Required work
Return, unchanged and with no pictures, the lines below from the very first through the one that contains "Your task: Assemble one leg".

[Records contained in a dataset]
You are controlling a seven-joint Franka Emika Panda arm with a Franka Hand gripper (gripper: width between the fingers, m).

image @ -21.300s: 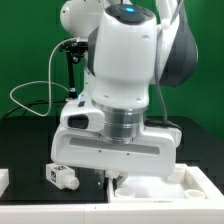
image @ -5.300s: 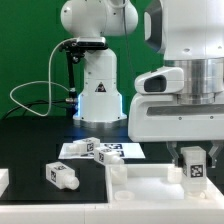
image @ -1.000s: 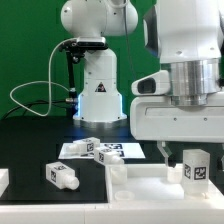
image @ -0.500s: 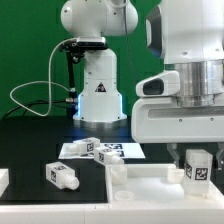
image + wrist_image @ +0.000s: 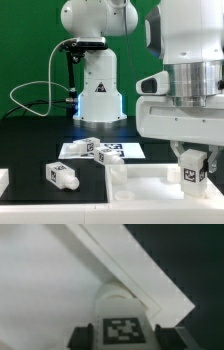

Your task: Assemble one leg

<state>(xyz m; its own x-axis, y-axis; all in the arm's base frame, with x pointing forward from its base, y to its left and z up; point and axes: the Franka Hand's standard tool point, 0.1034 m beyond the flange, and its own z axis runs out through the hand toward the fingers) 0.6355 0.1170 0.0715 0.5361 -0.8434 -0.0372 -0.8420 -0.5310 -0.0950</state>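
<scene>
My gripper (image 5: 195, 160) is shut on a white leg (image 5: 194, 171) with a black-and-white tag, holding it upright over the large white panel with raised rims (image 5: 140, 186) at the exterior view's right. In the wrist view the leg (image 5: 122, 319) sits between my two dark fingers (image 5: 83, 338), just over the panel's flat face (image 5: 45, 286) near its raised rim (image 5: 140, 277). I cannot tell whether the leg touches the panel. Two more legs lie loose: one (image 5: 61, 175) on the black table at the exterior view's left, one (image 5: 84, 146) on the marker board.
The marker board (image 5: 100, 150) lies flat behind the panel. Another robot's white base (image 5: 97, 85) with cables stands at the back. A white block (image 5: 3, 180) shows at the left edge.
My gripper with the leg has come down a little toward the panel over the last second and shifted slightly left.
</scene>
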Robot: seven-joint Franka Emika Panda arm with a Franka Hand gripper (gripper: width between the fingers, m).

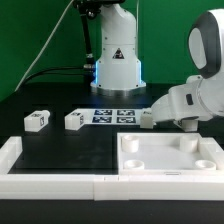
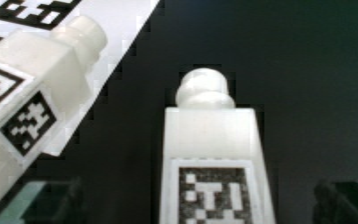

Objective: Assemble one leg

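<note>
A white leg (image 2: 210, 140) with a round peg at one end and a square tag on its upper face lies on the black table, between my fingers. My gripper (image 2: 194, 205) is open, with a dark fingertip (image 2: 34, 205) on each side of the leg and a gap at both sides. In the exterior view the gripper (image 1: 150, 119) is low over this leg (image 1: 146, 122), just behind the tray piece. A second tagged leg (image 2: 43, 95) lies close beside it in the wrist view. Two more legs (image 1: 38, 120) (image 1: 75, 120) lie at the exterior view's left.
The large white tray-shaped piece (image 1: 200, 162) with a raised rim sits at the front on the exterior view's right. The marker board (image 1: 112, 115) lies behind the legs. A white wall (image 1: 50, 183) runs along the table's front and left corner. The arm's base (image 1: 115, 65) stands at the back.
</note>
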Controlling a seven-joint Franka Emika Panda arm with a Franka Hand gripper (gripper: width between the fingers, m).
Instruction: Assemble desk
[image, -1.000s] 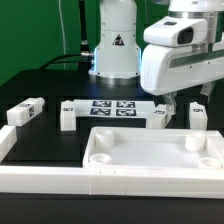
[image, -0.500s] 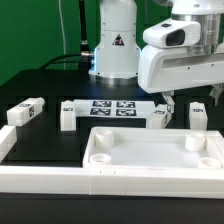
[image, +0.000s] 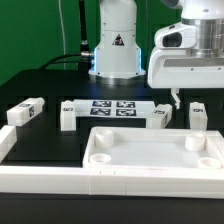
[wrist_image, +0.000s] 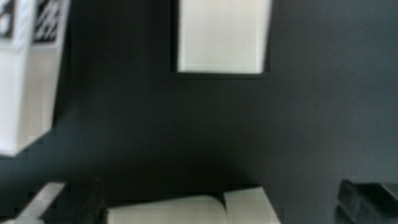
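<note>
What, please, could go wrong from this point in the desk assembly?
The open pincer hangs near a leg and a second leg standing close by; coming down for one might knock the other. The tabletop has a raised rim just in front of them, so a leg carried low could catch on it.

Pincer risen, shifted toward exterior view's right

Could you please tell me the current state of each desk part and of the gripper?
tabletop: lying flat, rim up, no leg attached.
far-left leg: loose on the table, lying down.
second leg: loose, at one end of the marker board.
third leg: loose, at the board's other end.
fourth leg: loose, not gripped.
gripper: open, holding nothing.
</note>
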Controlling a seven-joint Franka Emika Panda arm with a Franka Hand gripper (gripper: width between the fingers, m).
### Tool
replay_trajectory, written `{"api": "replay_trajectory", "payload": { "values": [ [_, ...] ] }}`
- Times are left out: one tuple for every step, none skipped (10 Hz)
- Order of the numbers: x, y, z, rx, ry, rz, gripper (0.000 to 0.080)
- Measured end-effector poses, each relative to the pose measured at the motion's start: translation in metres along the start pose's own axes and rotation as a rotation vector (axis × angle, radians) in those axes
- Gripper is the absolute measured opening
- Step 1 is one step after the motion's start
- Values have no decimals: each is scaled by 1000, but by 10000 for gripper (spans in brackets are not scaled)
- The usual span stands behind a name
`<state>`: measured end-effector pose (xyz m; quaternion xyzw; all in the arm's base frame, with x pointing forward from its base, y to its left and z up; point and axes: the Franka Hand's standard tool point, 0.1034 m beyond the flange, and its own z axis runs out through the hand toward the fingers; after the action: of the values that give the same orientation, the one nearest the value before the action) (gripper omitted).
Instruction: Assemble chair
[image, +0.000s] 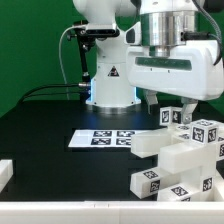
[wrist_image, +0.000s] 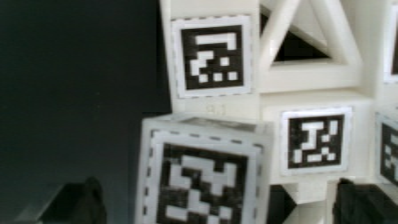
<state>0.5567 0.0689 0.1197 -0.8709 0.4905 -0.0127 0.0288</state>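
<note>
The chair parts form a chunky white stack (image: 180, 160) at the exterior view's right, made of blocks and bars with black-and-white tags. My gripper (image: 178, 104) hangs straight over the top of this stack. In the wrist view a tagged block (wrist_image: 205, 175) fills the space between my fingers, with a taller tagged part (wrist_image: 217, 55) beyond it. The gripper (wrist_image: 214, 206) is open: one dark fingertip (wrist_image: 80, 203) stands clear of the block with dark table showing between them. The other fingertip (wrist_image: 361, 205) sits past a neighbouring tagged face (wrist_image: 317, 140).
The marker board (image: 104, 138) lies flat on the black table at the middle. The robot's white base (image: 110, 75) stands behind it against the green backdrop. A white rim (image: 60, 212) runs along the table's near edge.
</note>
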Motion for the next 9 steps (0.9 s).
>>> {"api": "replay_trajectory", "payload": {
  "values": [
    [-2, 1, 1, -9, -6, -88, 648],
    [-6, 0, -1, -10, -10, -259, 648],
    [-13, -2, -3, -6, -17, -429, 649],
    [-18, -4, -5, -5, -21, -572, 649],
    [-17, -3, -4, -4, -22, -632, 649],
    [-16, -3, -4, -5, -22, -689, 649],
    [-17, -3, -3, -5, -22, -791, 649],
    [-18, -4, -3, -8, -20, -912, 649],
    [-13, -3, -3, -9, -7, -1159, 649]
  ]
}}
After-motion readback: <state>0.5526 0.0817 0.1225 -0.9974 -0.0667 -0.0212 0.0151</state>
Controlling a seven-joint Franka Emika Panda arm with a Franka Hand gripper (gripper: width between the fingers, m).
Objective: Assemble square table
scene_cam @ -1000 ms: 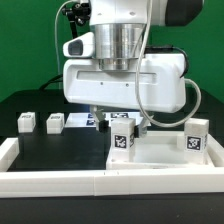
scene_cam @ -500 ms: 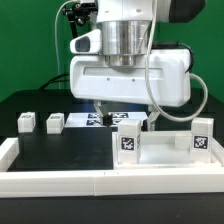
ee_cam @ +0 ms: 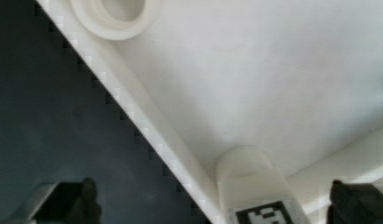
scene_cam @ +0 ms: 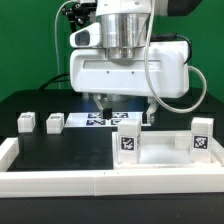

Result for this task
You are controlling a seven-joint Franka Emika Panda arm with a Franka Hand gripper (gripper: width between the fingers, m).

image @ -21.300s: 
image @ -5.300s: 
image @ -1.000s: 
image @ -0.500s: 
image + wrist_image @ +0.000s: 

Your task: Assemble one leg

The answer requires nothing more.